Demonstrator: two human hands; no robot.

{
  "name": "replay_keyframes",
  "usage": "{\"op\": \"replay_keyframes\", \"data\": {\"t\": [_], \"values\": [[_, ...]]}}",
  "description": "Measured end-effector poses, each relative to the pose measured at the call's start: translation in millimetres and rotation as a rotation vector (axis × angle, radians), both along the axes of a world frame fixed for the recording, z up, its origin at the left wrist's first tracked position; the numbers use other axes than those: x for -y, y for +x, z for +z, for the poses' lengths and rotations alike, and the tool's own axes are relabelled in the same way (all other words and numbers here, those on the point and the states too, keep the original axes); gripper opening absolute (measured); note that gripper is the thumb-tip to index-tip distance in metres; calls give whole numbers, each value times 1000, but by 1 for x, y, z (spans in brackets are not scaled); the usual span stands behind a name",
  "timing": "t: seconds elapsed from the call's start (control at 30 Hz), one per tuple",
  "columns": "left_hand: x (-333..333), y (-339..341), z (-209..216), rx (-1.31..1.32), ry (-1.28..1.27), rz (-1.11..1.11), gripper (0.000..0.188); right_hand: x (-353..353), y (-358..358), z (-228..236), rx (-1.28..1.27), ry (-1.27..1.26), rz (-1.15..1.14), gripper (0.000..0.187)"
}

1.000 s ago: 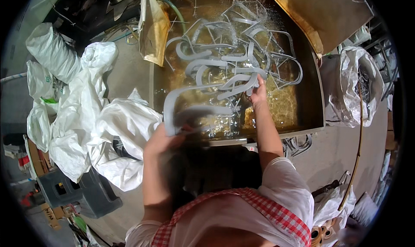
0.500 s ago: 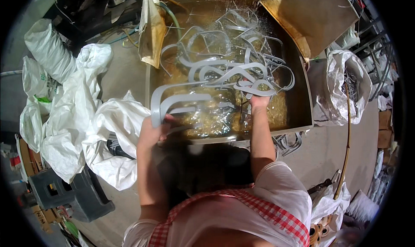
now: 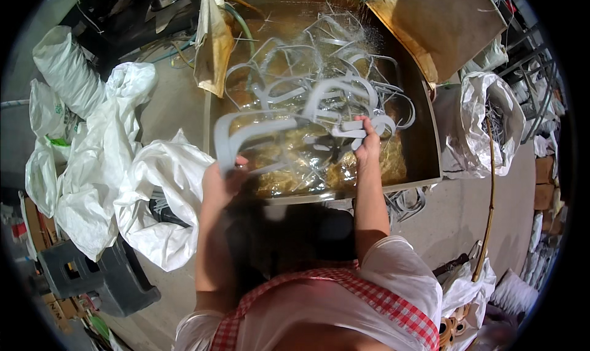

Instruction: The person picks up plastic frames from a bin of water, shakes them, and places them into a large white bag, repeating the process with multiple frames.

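Over the metal trough (image 3: 430,166) of yellowish liquid, we are lifting grey curved plastic strips (image 3: 258,130) higher than a second ago, left hand (image 3: 218,182) and right hand (image 3: 367,145) both grasping them.

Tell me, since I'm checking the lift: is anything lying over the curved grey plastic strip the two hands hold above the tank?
Nothing visible does. The left hand and right hand already grip the curved grey plastic strip, which sits on top of the tangled pile of grey strips in the metal tank.
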State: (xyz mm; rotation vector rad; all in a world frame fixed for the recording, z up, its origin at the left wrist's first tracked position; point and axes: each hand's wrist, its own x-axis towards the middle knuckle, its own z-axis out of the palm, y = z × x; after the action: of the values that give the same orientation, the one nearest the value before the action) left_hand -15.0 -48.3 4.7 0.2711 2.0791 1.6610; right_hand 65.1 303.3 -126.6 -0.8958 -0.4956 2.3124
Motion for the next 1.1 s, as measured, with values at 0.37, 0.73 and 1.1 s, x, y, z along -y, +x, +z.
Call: {"op": "replay_keyframes", "data": {"t": [0.37,0.73,1.1], "values": [[-71,12,-21,-437,-735,-448,21,58,-15,82,498,1462,712,26],[-73,7,-24,-278,-663,-218,27,96,-2,98,385,1443,699,28],[-49,28,19,-349,-214,-84,25,-92,-26,84,623,1558,483,19]]}}
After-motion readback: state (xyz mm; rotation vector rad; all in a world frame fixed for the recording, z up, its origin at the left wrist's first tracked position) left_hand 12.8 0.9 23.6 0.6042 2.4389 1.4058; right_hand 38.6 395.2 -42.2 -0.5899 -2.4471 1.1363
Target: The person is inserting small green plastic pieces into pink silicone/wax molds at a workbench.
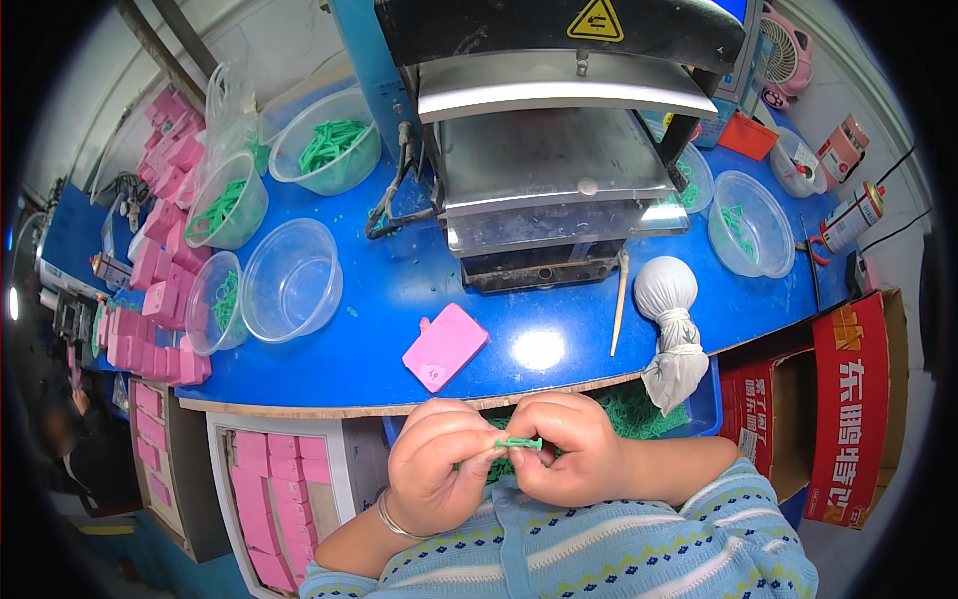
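Note:
Close in front of my body, my left hand (436,461) and my right hand (571,451) meet at their fingertips. Between them they pinch a small green molded piece (520,443), slim and stick-like with a wider right end. Both hands are closed on it, so much of the piece is hidden. Below and behind the hands, a blue tray (707,404) holds a heap of thin green scraps (639,411). On the blue table (384,344) just beyond lies a pink block (446,347).
A press with metal plates (559,150) stands at the back centre. Clear plastic bowls (292,280), several with green pieces, sit on both sides. A wooden stick (620,304) and a tied white cloth bundle (667,299) lie right. Pink blocks (165,299) are stacked left; a red carton (848,409) stands right.

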Motion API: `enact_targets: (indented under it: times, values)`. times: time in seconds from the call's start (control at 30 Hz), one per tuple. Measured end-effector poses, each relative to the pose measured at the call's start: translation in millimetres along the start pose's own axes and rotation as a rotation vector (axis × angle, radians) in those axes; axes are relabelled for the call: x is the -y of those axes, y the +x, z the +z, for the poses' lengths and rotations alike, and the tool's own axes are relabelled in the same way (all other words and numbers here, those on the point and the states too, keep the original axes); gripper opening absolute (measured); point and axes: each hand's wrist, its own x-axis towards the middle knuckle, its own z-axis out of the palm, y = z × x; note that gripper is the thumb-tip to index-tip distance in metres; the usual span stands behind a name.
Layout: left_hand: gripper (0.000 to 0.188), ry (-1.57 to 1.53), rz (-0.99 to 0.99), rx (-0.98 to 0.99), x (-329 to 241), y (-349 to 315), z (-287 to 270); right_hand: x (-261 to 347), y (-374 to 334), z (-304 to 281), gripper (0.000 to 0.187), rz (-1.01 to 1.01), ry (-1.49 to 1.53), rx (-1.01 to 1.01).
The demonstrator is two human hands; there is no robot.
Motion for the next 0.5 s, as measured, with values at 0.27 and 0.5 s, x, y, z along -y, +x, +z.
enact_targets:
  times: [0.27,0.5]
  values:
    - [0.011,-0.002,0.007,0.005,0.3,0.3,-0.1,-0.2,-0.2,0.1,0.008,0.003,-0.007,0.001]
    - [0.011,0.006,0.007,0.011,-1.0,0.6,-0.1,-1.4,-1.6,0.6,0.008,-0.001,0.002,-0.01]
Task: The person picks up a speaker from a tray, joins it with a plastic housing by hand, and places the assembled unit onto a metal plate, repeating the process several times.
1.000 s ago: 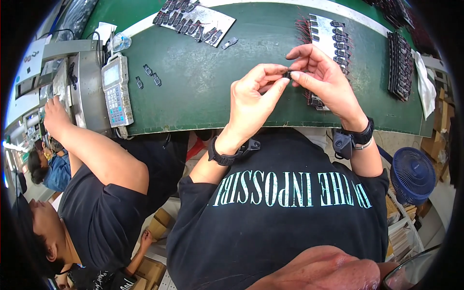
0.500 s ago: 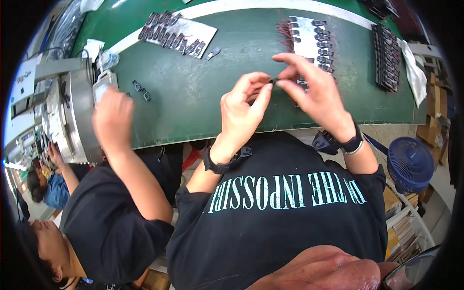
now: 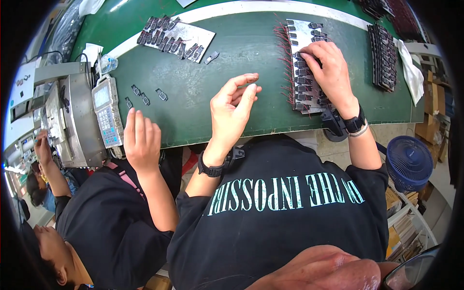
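My right hand (image 3: 329, 67) is over a white board (image 3: 302, 33) at the right of the green table. Its thumb and index finger close on a small black part (image 3: 298, 56) at the board's left column. Small black parts (image 3: 303, 80) with thin red wires line the board, their wires sticking out past its left edge. My palm and fingers cover some of the right column. To the left of the board, my left hand (image 3: 232, 108) hovers above the table, fingers curled loosely and apart from the thumb, holding nothing.
Another white board (image 3: 200, 35) with black parts lies at the far left, near several loose ones (image 3: 162, 94). A co-worker's hand (image 3: 142, 140) is by a keypad device (image 3: 107, 113). Stacked black parts (image 3: 383, 58) and a white cloth (image 3: 413, 72) sit right, above a blue fan (image 3: 410, 163).
My hands have parted: the right moved right onto the board, the left slightly left and down. The co-worker's hand moved down and right, uncovering the keypad device. Another loose part now lies there.
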### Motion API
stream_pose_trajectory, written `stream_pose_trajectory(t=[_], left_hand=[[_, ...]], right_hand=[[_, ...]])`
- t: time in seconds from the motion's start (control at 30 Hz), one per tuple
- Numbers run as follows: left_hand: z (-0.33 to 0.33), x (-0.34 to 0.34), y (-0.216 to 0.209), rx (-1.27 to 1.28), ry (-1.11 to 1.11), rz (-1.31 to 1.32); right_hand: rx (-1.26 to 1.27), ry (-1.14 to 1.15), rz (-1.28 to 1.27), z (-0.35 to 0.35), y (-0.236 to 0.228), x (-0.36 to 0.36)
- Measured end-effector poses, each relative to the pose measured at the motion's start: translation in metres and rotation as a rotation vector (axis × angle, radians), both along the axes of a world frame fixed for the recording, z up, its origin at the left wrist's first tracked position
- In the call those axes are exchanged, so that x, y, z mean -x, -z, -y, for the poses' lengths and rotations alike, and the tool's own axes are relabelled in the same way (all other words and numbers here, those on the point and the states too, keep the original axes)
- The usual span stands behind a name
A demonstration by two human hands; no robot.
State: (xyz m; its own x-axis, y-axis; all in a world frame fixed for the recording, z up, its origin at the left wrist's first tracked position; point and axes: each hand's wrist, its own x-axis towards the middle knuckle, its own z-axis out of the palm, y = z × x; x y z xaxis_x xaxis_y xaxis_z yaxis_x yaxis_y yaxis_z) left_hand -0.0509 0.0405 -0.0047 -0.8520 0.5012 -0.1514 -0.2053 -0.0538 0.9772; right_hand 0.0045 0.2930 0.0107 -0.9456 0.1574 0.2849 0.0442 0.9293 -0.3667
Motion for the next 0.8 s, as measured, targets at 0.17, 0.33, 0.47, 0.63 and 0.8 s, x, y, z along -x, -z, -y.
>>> stream_pose_trajectory(t=[0.17,0.33,0.47,0.63,0.8], left_hand=[[0.009,0.001,0.006,0.019,-0.057,-0.033],[0.024,0.006,0.009,0.086,-0.144,-0.139],[0.05,0.014,0.008,0.177,-0.344,-0.238],[0.08,0.032,0.011,0.676,-0.485,-0.686],[0.105,0.047,0.029,1.052,-0.595,-0.814]], right_hand=[[-0.075,-0.041,-0.11,-0.002,-0.004,0.006],[-0.082,-0.071,-0.072,-0.004,-0.004,0.023],[-0.044,-0.131,-0.023,0.0,0.001,0.036],[-0.033,-0.098,0.119,-0.022,-0.004,0.033],[0.108,-0.048,0.228,-0.015,0.0,0.036]])
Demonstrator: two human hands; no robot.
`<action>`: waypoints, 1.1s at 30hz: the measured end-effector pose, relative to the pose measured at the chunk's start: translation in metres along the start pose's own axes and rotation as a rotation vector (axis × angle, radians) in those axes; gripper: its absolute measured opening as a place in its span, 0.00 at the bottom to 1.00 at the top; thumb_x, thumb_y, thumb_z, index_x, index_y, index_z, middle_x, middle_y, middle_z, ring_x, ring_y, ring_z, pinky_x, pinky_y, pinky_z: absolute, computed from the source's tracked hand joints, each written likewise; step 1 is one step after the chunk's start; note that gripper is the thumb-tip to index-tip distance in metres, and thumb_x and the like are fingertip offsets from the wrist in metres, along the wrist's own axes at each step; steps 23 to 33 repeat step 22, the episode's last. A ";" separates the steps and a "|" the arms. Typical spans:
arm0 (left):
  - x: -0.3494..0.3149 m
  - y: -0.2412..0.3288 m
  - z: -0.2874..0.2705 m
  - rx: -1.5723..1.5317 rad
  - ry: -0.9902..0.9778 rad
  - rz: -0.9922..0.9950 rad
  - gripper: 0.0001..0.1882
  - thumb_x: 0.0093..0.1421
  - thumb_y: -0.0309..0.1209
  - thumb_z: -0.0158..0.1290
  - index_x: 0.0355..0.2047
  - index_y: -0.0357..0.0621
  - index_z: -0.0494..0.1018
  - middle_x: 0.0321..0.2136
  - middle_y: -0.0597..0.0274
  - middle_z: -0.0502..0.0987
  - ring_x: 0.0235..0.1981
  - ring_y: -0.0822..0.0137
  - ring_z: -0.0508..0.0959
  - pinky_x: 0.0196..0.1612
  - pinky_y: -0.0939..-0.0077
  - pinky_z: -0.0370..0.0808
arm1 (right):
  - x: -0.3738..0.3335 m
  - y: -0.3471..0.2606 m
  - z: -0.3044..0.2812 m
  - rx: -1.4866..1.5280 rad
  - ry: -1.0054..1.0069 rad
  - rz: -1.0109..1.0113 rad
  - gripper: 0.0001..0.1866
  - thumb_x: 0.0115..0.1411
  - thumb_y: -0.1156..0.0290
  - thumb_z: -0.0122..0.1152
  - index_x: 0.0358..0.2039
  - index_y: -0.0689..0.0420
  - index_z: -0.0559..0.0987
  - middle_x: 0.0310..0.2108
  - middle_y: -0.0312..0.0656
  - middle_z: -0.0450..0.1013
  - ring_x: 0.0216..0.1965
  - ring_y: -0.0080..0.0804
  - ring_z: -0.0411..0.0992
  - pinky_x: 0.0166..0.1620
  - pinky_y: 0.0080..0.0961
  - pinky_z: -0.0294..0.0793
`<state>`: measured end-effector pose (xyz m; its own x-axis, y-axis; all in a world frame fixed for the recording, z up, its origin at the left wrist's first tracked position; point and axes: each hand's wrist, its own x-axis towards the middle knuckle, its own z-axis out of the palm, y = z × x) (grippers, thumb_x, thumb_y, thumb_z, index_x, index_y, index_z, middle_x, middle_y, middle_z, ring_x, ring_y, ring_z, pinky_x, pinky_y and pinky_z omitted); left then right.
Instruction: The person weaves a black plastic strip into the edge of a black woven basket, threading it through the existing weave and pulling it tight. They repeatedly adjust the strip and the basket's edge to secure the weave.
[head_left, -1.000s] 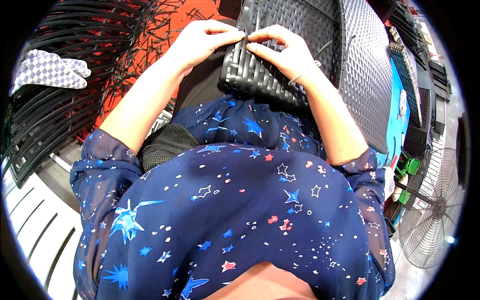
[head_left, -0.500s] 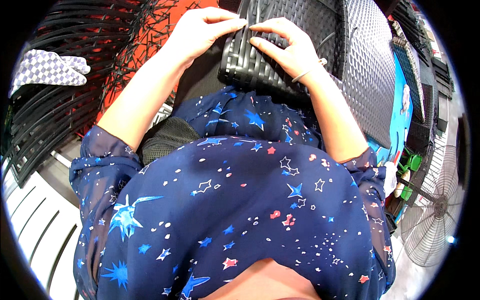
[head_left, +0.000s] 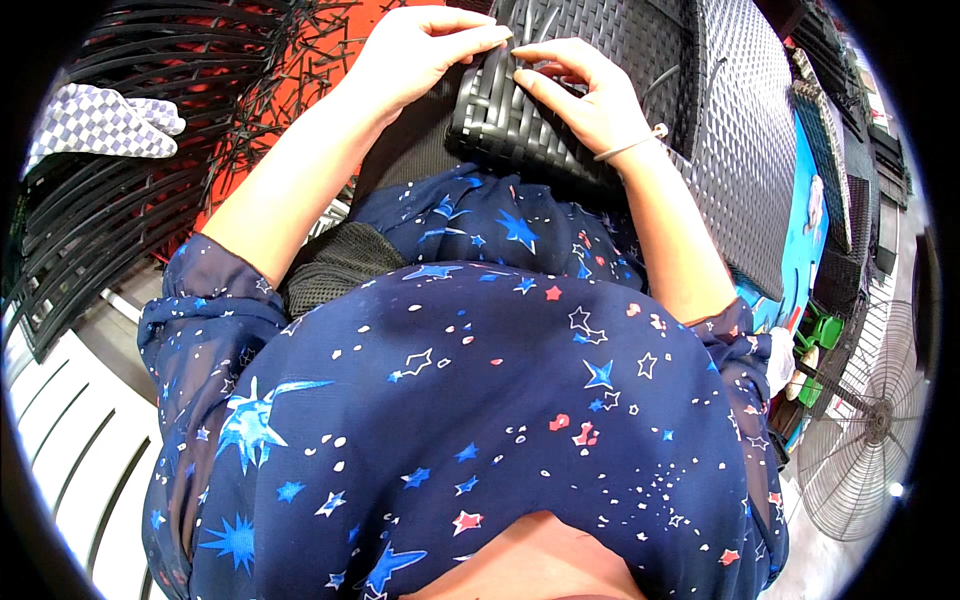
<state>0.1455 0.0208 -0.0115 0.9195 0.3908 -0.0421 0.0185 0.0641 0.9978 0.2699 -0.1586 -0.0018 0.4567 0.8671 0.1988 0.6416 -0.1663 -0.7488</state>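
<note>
A black woven wicker piece (head_left: 500, 118) lies at the top of the view, close to my lap, with flat glossy strips crossing along its edge. At its upper left edge, the thumb and forefinger of my left hand (head_left: 415, 60) pinch a black plastic strip. My right hand (head_left: 590, 95) bends in from the other side, its thumb and forefinger on the strips just right of the left fingertips. The exact hold of the right fingertips is hard to make out. Loose strip ends stick up beside the right hand.
A larger grey-black woven panel (head_left: 745, 150) rises at the right. Long black strips (head_left: 130, 210) fan out at the left, with a checkered cloth glove (head_left: 110, 122) on them, beside a red surface (head_left: 300, 75). A white slatted seat (head_left: 75, 440) is lower left; a caged fan (head_left: 875, 425) stands far right.
Both hands have shifted slightly right relative to the view, along with the woven piece. The left fingertips have moved a little upward; both hands stay at the same edge.
</note>
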 end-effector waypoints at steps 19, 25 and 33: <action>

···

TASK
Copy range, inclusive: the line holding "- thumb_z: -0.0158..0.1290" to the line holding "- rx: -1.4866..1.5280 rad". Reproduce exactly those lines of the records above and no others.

THE COMPLETED TASK
  - thumb_z: -0.0158..0.1290
  - index_x: 0.0355..0.2047
  - index_y: -0.0357..0.0621
  - index_z: -0.0494..0.1018
  - middle_x: 0.0321..0.2136
  - middle_y: -0.0597..0.0274
  - middle_z: -0.0502..0.0987
  - ring_x: 0.0235..0.1981
  - ring_y: -0.0822..0.0137
  - ring_z: -0.0508..0.0959
  - pinky_x: 0.0196..0.1612
  - pinky_y: -0.0939..-0.0077
  - pinky_z: -0.0370..0.0808
arm1 (right):
  - x: -0.3738..0.3335 m
  - y: -0.3471..0.2606 m
  - z: -0.3044..0.2812 m
  - rx: -1.4866..1.5280 rad

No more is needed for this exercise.